■ WORK REQUEST ■
Exactly as written, restate the material below from its first line through the line containing "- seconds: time", and stop there.

■ EXTRACTED ENTRIES ■
****************************************
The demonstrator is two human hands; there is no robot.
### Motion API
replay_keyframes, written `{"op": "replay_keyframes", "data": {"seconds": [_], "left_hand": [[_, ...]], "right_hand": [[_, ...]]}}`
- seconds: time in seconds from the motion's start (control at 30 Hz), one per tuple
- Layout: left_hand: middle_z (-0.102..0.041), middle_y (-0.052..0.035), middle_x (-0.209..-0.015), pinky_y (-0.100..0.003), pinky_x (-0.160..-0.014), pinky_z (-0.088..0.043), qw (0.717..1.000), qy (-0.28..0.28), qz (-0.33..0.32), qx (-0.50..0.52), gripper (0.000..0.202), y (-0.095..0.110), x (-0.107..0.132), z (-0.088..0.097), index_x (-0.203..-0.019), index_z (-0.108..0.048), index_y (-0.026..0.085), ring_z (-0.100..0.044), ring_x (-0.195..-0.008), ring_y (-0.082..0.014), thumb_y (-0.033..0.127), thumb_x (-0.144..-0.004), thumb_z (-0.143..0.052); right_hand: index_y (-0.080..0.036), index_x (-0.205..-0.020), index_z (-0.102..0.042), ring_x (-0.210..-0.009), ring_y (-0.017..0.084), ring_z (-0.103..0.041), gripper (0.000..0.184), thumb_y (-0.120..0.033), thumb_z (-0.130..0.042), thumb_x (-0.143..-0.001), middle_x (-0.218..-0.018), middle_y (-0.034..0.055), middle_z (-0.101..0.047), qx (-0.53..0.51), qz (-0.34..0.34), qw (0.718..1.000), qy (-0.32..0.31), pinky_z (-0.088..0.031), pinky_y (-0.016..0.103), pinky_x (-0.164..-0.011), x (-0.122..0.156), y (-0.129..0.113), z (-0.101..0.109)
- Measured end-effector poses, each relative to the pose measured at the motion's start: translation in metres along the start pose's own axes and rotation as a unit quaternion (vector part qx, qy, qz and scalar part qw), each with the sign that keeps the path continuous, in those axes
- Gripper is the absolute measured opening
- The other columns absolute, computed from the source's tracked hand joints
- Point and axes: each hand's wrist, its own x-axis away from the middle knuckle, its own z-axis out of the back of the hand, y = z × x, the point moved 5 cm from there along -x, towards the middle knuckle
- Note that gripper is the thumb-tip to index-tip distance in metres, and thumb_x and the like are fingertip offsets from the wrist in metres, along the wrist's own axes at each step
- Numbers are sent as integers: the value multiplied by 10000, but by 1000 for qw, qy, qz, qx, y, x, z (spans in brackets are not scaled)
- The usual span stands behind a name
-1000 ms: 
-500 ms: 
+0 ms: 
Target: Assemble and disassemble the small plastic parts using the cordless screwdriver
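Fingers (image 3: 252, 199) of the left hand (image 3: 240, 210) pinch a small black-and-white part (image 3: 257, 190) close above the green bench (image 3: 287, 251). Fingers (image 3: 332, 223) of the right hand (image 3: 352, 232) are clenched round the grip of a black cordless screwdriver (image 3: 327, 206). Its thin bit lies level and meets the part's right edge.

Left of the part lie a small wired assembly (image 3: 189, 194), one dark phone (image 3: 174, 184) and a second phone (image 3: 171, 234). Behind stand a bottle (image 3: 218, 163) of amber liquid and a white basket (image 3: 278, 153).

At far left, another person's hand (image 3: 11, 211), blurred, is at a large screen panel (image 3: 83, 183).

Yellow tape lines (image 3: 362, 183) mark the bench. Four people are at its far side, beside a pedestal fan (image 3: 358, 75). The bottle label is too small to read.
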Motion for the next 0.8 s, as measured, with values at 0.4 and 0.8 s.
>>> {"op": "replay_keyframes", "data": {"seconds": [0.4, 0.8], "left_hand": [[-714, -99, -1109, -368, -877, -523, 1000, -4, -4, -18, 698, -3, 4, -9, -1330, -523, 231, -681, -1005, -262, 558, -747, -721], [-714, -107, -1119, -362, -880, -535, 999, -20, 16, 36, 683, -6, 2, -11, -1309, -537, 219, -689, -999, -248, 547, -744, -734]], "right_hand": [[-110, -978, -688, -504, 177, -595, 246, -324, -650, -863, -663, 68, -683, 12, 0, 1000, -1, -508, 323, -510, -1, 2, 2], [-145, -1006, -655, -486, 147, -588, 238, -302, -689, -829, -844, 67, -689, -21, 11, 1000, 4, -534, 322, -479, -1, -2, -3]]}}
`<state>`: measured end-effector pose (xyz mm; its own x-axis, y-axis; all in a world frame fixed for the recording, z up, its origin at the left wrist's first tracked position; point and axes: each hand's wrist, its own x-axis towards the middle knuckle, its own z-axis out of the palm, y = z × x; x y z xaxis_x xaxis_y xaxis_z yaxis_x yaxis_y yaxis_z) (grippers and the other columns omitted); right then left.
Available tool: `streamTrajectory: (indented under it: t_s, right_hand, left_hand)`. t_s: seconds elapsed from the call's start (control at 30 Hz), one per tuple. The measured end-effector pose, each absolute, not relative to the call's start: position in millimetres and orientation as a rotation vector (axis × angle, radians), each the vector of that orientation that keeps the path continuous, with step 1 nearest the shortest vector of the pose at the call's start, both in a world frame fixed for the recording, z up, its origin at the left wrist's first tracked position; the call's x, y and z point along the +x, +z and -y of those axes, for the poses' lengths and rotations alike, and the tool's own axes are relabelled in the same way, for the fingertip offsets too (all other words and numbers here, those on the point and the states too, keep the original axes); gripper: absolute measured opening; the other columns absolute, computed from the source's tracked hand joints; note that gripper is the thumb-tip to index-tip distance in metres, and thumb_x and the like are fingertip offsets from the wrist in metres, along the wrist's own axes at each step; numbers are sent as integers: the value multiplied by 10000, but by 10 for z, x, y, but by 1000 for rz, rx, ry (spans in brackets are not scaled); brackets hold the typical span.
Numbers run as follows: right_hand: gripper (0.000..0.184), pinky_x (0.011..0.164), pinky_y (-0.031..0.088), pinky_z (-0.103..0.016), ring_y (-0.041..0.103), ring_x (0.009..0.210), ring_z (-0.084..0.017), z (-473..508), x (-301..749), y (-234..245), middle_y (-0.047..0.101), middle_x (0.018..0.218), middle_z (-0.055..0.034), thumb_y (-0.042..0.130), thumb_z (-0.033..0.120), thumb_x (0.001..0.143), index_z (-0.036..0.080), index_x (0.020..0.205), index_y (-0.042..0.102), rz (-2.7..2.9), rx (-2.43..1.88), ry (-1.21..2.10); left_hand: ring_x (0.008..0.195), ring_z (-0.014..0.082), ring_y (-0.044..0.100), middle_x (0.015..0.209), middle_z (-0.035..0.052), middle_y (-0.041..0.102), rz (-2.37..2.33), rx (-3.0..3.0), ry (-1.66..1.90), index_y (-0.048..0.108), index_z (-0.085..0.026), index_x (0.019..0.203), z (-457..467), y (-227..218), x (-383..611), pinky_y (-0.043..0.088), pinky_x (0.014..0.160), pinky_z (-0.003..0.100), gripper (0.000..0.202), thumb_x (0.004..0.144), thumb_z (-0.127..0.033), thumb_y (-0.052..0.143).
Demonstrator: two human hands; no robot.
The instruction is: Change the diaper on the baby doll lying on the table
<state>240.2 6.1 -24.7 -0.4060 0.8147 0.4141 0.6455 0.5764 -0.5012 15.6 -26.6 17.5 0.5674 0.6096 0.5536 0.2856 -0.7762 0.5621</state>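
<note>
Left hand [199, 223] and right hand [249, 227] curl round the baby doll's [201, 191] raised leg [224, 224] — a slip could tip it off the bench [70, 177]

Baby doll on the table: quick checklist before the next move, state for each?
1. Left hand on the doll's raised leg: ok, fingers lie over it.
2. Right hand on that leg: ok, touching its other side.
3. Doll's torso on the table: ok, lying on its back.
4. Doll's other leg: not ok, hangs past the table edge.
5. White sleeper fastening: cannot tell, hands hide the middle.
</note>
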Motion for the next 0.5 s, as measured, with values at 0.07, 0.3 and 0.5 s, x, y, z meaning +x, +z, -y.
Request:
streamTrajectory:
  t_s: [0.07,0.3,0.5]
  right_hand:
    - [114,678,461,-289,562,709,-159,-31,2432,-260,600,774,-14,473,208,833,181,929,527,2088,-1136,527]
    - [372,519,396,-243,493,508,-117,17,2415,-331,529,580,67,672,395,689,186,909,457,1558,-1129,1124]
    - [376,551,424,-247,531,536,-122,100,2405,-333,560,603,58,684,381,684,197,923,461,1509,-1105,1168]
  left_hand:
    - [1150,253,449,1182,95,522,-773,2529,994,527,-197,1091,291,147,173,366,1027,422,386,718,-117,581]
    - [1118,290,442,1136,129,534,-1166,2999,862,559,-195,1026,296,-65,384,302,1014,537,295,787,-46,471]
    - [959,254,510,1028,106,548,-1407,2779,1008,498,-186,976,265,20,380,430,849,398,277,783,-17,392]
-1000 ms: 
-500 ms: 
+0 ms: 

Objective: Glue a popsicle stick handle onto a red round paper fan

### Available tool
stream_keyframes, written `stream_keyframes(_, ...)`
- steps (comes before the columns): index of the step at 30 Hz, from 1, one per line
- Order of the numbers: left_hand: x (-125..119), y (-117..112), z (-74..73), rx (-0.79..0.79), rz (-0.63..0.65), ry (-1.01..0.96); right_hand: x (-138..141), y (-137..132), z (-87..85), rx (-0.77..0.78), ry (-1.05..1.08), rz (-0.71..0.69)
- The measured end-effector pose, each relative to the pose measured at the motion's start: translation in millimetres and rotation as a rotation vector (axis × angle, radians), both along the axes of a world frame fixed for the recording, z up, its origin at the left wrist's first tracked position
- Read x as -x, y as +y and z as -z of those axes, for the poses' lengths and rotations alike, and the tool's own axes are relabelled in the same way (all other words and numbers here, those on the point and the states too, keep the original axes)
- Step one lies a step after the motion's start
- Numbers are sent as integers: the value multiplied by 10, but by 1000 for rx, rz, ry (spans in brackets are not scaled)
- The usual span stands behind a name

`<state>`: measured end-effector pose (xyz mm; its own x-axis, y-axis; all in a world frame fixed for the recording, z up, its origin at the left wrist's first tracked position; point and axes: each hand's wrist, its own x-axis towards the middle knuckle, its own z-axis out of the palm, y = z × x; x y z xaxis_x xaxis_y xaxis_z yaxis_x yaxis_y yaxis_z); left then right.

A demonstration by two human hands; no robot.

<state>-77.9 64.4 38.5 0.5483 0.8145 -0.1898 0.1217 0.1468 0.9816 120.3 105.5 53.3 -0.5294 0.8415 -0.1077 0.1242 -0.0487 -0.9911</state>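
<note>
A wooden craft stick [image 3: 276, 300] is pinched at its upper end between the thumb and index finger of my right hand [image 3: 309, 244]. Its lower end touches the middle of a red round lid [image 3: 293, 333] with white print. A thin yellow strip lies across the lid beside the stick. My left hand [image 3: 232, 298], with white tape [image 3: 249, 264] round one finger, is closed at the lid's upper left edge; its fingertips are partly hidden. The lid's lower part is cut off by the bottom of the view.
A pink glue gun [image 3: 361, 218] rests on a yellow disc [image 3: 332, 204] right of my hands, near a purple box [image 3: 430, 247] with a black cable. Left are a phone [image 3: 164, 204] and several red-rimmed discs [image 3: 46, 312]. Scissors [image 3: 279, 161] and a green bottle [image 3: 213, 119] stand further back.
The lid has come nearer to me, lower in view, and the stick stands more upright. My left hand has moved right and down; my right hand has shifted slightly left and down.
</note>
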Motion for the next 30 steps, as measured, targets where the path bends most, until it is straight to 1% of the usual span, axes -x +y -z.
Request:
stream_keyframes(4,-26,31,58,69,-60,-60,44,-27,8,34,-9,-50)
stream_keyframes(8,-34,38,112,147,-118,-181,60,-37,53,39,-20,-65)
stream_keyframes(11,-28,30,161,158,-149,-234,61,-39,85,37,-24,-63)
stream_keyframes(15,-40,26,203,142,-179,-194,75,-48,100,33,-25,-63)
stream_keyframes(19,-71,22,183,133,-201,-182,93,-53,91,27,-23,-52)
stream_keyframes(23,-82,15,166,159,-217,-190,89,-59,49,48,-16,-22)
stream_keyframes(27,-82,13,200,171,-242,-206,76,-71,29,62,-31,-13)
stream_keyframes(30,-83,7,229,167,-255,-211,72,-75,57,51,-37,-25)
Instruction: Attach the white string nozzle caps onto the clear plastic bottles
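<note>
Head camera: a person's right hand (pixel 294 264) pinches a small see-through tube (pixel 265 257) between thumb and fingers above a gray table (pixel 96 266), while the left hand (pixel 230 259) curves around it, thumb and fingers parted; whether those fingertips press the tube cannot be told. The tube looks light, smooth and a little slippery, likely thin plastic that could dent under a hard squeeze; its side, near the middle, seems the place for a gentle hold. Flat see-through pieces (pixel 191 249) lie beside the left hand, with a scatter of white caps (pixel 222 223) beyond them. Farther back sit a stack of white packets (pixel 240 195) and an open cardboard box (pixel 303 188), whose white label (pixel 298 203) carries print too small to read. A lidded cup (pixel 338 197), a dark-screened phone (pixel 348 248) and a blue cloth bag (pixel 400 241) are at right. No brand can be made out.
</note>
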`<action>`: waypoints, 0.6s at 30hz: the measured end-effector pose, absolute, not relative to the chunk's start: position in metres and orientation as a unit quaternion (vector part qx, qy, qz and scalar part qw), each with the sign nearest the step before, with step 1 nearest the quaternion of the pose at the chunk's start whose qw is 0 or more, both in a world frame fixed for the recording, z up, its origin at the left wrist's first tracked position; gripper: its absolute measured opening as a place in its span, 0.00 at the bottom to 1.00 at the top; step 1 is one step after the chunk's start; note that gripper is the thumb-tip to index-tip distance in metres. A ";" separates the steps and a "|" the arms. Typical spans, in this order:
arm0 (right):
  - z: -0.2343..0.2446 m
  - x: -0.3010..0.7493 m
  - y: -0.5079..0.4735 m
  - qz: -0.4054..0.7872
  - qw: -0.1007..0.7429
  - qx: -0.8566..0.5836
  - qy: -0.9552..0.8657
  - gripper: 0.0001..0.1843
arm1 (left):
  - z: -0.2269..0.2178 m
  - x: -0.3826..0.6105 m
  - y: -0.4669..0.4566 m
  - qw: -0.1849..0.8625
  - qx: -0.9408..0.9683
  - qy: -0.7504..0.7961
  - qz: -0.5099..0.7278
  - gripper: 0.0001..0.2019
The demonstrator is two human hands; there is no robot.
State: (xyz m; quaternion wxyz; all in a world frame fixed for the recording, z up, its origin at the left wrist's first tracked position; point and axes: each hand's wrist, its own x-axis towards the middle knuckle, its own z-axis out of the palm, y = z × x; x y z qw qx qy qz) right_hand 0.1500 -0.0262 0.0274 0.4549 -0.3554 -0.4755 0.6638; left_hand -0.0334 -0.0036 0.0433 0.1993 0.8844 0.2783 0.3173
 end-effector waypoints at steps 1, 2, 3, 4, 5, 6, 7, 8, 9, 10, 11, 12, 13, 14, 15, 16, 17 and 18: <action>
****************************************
■ ANSWER TO THIS TASK ■
The demonstrator is two human hands; there is no robot.
### Motion API
replay_keyframes, written `{"op": "replay_keyframes", "data": {"seconds": [_], "left_hand": [[_, ...]], "right_hand": [[_, ...]]}}`
- seconds: time in seconds from the motion's start (control at 30 Hz), one per tuple

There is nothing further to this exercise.